- [WHAT THE EXERCISE ASKS]
All of the data needs to come back exactly as written.

Data items

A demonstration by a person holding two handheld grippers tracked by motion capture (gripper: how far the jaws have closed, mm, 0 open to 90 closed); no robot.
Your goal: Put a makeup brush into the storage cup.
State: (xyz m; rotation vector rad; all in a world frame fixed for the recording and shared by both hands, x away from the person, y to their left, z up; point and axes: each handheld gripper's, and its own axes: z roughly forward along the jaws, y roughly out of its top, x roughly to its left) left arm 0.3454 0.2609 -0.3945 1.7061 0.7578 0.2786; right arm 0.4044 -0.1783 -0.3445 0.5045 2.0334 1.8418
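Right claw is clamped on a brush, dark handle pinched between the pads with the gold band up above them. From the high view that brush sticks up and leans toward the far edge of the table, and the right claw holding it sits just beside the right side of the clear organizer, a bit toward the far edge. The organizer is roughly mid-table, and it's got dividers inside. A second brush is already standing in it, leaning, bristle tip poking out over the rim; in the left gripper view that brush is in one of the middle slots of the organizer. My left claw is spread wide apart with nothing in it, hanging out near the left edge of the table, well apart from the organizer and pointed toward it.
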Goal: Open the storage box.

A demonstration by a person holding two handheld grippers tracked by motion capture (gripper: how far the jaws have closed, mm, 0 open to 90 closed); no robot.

- [COMPLETED EXERCISE]
A demonstration by a person holding two handheld grippers tracked by motion capture (gripper: how far the jaws have closed, mm, 0 open to 90 closed); no robot.
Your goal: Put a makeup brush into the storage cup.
State: (xyz m; rotation vector rad; all in a world frame fixed for the recording and shared by both hands, x away from the person, y to their left, z up; point and axes: each handheld gripper's, and its own axes: z roughly forward along the jaws, y roughly out of its top, x roughly to its left) left arm 0.3454 0.2609 -0.3945 1.7061 0.7578 0.2786; right arm 0.4044 -0.1783 -0.3445 0.5045 2.0334 1.8418
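Right claw is clamped on a brush, dark handle pinched between the pads with the gold band up above them. From the high view that brush sticks up and leans toward the far edge of the table, and the right claw holding it sits just beside the right side of the clear organizer, a bit toward the far edge. The organizer is roughly mid-table, and it's got dividers inside. A second brush is already standing in it, leaning, bristle tip poking out over the rim; in the left gripper view that brush is in one of the middle slots of the organizer. My left claw is spread wide apart with nothing in it, hanging out near the left edge of the table, well apart from the organizer and pointed toward it.
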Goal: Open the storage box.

A demonstration by a person holding two handheld grippers tracked by motion capture (gripper: how far the jaws have closed, mm, 0 open to 90 closed); no robot.

Response complete; there is no more output.